Sunday, January 23, 2005 @10:36 PM
a long week ahead

its supposed to be a one week holiday. but i guess i'm not one of the fortunate ones among thousands that make up the school population, to enjoy that privilege. i'm feeling rather stressed.

dinner is 3 strawberries and 2 small little bunches of grapes. it wasn't intentional, just that it seems that my whole family have forgotten about dinner. if this goes on, i guess i can try to take comfort that i wouldn't grow any fatter than lately. i've eaten more on the last 2 days then i have over the entire week. can't wait to gym with leigh this tues.

i need to reorganise myself, or in other words, reassure myself that i'm doing fine. just had thoughts about branches of pathway down my future.. and one of them wasn't nice. i have a weak heart.

things to do over the coming week:
1. saffron make-up class
2. meit meeting
3. scuba diving orientation
4. gyming with leigh on tues
5. full-day, tsc events that'll spread over the week, on mon, wed, fri, and sat
6. appointment with lay ling on thurs re: bonkers iv, yet to be confirmed
7. finding susan goh & ms evelyn lim re: osip and sip
8. going through all the newspaper cuttings in details
9. finish up 2 color & composition workpiece
10. complete workplan of bonkers iv in full details by weds
11. check back with jamie re: bonkers iv banner design & t-shirt design
12. write my resume, cover letter, application & rejection letters

did i mention i have no holiday?

but i shall maintain my composure. despite faltering for a few moments, god will see me through, as he always had. shall not imagine what the future holds, i'll leave it all in god's hands. he has already provided me with so much... and i'm just thankful he did. if its going to be a test of endurance, then bring it on.



@3:28 AM
its like a dream...

if this is a dream... then i wish i'll never have to wake up...

cos i feel so happy.



Friday, January 21, 2005 @1:52 AM
tired..

i would have dropped dead in my bed were it not for my wet hair. i need sleep~!!

it had been a really long day, waking up early in the morning to meet jj to make our way to harbourfront via mrt, meeting sam for breakfast before he drove us in to sentosa.

it was quite an adventure really. we started exploring the island from the left, and after passing by the telecom, sam drove us all the way in to sentosa cove.. and it was a really beautiful sight! very lovely place, maybe the weather played a part in making the place look so attractive too.

to our surprise, as we drove further in, we saw a showroom suite called the berth. and uncle sam showed such interest in it, we went in! (mind u, i was wearing slippers and shorts, so was uncle sam, and jj was in jeans and sandals) i felt so out of place inside, because the first few people i saw were all in suits! grand place indeed. but the servie staff - jean, was really nice! or was she thinking looks can be deciving? haha, she showed us the floorplan, brought us around the showroom that was so nicely designed, and was real polite. there's more details and story, but i'm lazy to blog about it =p

saw leigh, michelle n another girl as we went by the beach, and midway through the rackie, we also bumped into uncle sam's old student, who happened to be a lifeguard of sentosa! i'm not supposed to say what happened next.. people who want to know will have to ask me~ haha, it was quite an experience.

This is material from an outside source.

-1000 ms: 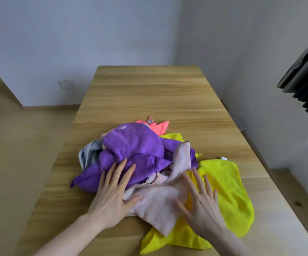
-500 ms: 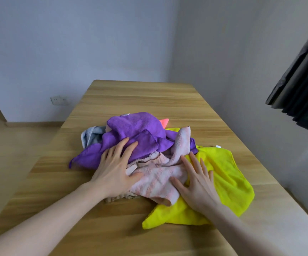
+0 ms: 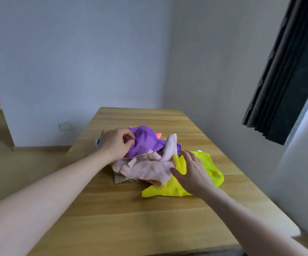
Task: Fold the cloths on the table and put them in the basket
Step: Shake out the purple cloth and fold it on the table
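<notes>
Head view is showing me both forearms reaching in from the near edge of the table point(image 3: 149, 218), which is bare wood up close. Going outward, my right hand point(image 3: 190, 172) is lying flat with its fingers spread on the yellow cloth point(image 3: 212, 172), the thumb touching the pink cloth point(image 3: 149, 169) just beside it. That hand is hardly moving from where it was half a second ago; it is pressing, not gripping. A scrap of brownish cloth point(image 3: 121, 179) is peeking out under the pink one at the near edge of the heap.

Further out, my left hand point(image 3: 115, 145) is doing something new: a moment ago it was resting with straight fingers on the purple cloth point(image 3: 145, 139), and now its fingers are curling and pinching a fold of that purple cloth near the top of the pile. Behind it, a bit of grey-blue cloth point(image 3: 97, 141) and a coral tip point(image 3: 159, 135) are poking out. The camera is also tilting upward, so more wall and a dark curtain point(image 3: 288, 74) are filling the frame.

I am reading this as the start of the first pick: purple is coming off the heap while the right hand is steadying the rest. Nothing is folded yet, and the basket is not showing anywhere in view.
</notes>
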`<action>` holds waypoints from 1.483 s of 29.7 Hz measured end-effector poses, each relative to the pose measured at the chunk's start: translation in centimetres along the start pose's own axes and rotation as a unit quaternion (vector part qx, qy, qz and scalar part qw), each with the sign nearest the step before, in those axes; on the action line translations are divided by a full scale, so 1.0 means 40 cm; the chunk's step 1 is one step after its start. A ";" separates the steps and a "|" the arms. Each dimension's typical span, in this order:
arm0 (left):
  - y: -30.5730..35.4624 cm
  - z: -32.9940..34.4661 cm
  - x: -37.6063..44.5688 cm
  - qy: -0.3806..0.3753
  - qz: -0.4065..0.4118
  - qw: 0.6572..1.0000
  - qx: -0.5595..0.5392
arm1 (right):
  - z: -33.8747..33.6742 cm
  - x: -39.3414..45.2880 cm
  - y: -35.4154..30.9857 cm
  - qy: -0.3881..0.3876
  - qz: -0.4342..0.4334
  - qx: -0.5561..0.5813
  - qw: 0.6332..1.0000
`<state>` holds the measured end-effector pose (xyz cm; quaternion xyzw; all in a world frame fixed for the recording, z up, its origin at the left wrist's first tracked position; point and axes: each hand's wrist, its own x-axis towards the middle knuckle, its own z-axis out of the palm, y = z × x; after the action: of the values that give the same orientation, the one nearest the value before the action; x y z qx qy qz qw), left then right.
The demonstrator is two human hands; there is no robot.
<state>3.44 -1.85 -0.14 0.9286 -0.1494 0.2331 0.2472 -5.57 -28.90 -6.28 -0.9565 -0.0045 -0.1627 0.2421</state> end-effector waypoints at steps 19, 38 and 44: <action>0.423 -0.510 0.004 0.128 0.259 0.951 -0.112 | -0.487 -0.060 -0.389 0.145 -0.148 0.217 0.954; 0.246 -0.546 -0.200 -0.220 0.052 0.966 0.125 | -0.553 -0.168 -0.328 0.121 -0.041 0.273 0.954; 0.212 -0.547 -0.170 -0.114 0.015 0.989 0.096 | -0.564 -0.134 -0.254 0.153 0.014 0.228 0.961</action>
<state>-13.50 3.77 16.54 0.9661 -0.1674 0.1432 0.1343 -18.51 -30.01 15.45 -0.8397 0.0086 -0.2984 0.4537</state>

brought sam to the stables after our serious discussion, and this time, there was someone who brought us around and because of that, i just found out that they have riding courses!! and if you've graduated from the course.. and if you're good, you can actually ride around sentosa!! oh my goodness!!! i want to learn... and i wonder when i can... -sigh- wish i was so free.. if not, at least have more supportive parents. i just pray that the stables will be there, and stay there in years to come! i'm sure i'll be able to take lessons eventually.

back home, i was totally not thrilled to face the housework. especially not after spending more than half the day flying around sentosa. and with all that i've done, its not very encouraging that the house is still in a mess. it will be better tomorrow, when most of the cleaning is finished, and more keeping of junk can be carried out. or even if we don't finish clearing the junk, chinese new year is still a good 2 to 3 weeks later. but at least we've gotten started at spring cleaning~ i just hope my neice's birthday party don't bring too much destruction. thinking of the old times when she visits.. she's as good as a mini typhoon. which is also one of the reason why i didn't bother tidying up much of my room after that, and why i'm rather reluctant to stay home when all the destruction will take place before my eyes tomorrow. am i exzagerating? maybe just a teeny weeny bit.

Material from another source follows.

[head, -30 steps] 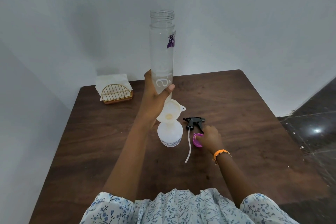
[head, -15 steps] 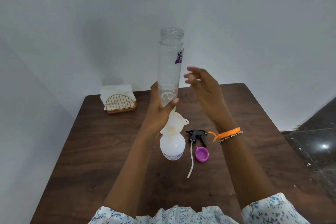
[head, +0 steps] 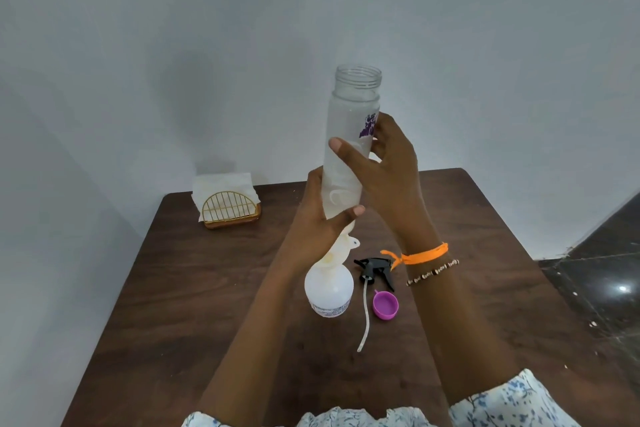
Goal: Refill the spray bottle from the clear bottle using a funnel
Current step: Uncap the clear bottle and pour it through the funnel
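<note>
Between both hands [head: 388, 170], frosted uncapped clear bottle [head: 351, 135]

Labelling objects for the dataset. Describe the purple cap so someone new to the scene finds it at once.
Start at the dark wooden table and find the white spray bottle with the funnel standing near its middle. Just right of that bottle, past the black trigger sprayer and its thin white tube, lies the purple cap, open side up. It is the only purple loose item on the table.

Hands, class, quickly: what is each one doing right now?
Left hand: closed round the lower part of the clear bottle.
Right hand: on the same bottle higher up, thumb and fingers round it.
</note>
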A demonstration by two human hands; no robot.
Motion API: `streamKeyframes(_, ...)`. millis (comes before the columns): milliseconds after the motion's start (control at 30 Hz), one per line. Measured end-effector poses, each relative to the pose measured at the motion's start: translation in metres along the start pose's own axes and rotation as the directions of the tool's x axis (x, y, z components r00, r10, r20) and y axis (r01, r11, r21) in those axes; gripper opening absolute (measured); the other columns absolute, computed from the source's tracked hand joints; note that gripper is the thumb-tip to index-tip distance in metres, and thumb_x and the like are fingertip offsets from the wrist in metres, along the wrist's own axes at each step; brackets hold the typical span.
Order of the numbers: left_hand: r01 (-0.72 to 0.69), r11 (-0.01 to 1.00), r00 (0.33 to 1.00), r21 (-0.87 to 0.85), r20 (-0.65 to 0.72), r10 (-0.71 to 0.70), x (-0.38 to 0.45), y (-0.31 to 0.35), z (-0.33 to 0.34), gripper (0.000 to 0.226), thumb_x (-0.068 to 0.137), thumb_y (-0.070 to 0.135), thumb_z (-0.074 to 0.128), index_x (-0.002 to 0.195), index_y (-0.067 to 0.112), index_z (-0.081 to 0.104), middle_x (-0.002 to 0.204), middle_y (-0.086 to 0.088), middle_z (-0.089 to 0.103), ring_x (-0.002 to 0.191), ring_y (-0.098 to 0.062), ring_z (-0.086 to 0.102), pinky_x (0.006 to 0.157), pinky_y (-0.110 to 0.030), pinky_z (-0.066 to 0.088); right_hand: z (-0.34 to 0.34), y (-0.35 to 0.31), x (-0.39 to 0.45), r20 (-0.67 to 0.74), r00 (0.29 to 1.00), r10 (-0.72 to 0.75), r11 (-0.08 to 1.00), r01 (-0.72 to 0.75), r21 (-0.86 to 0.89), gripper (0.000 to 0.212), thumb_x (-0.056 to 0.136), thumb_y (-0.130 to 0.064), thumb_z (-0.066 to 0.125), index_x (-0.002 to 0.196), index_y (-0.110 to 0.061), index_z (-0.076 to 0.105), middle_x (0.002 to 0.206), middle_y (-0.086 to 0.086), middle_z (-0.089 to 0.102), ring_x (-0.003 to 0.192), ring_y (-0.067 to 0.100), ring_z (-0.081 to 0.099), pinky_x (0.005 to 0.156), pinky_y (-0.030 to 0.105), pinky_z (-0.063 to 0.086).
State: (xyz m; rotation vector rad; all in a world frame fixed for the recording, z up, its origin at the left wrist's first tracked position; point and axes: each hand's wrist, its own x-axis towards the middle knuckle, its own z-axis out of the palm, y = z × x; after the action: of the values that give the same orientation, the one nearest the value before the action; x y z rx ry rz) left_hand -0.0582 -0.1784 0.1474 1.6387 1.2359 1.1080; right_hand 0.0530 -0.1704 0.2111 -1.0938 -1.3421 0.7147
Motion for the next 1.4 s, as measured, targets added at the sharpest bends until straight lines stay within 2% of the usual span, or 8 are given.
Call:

haha, if only i didn't have sports club meeting before i have to meet chris, i could do more clean up in the morning. ahh.. i'm nervous! i better sleep early.

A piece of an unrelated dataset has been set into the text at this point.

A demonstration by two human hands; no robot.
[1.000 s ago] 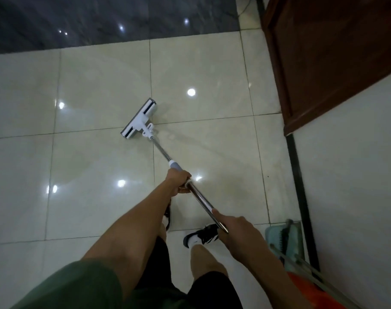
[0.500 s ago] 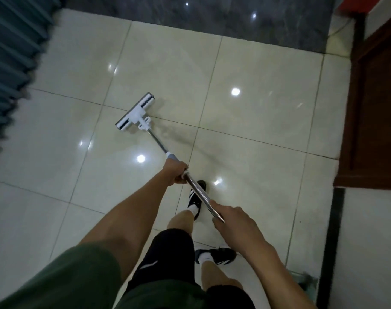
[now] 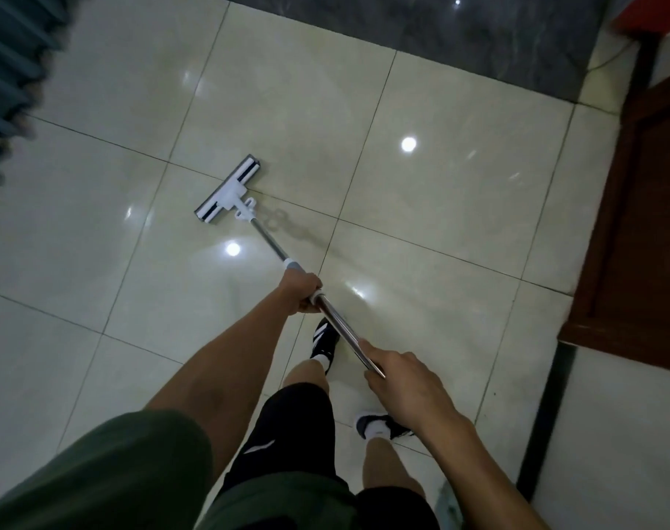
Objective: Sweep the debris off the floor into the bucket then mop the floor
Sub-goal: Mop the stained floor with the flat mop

Thursday, January 13, 2005 @4:44 PM
a new day

damn. i missed the dateline for online module 2 quiz. a perfect zero to add on to my final grades. totally wonderful.

well, even though that was a rather sacarstic remark, i'm still in a happy mood. which is good! positivity, optimism and whatever sugar and spice that's nice, come to me now! umm... amen.

i'm going nuts.

kitchen today was arghz!! but a good arghz! if u compared it to the last horrid week. the week i was pretty much driven to tears. i'll blame it on the pms. it was all my hormones raging and making me overemotional.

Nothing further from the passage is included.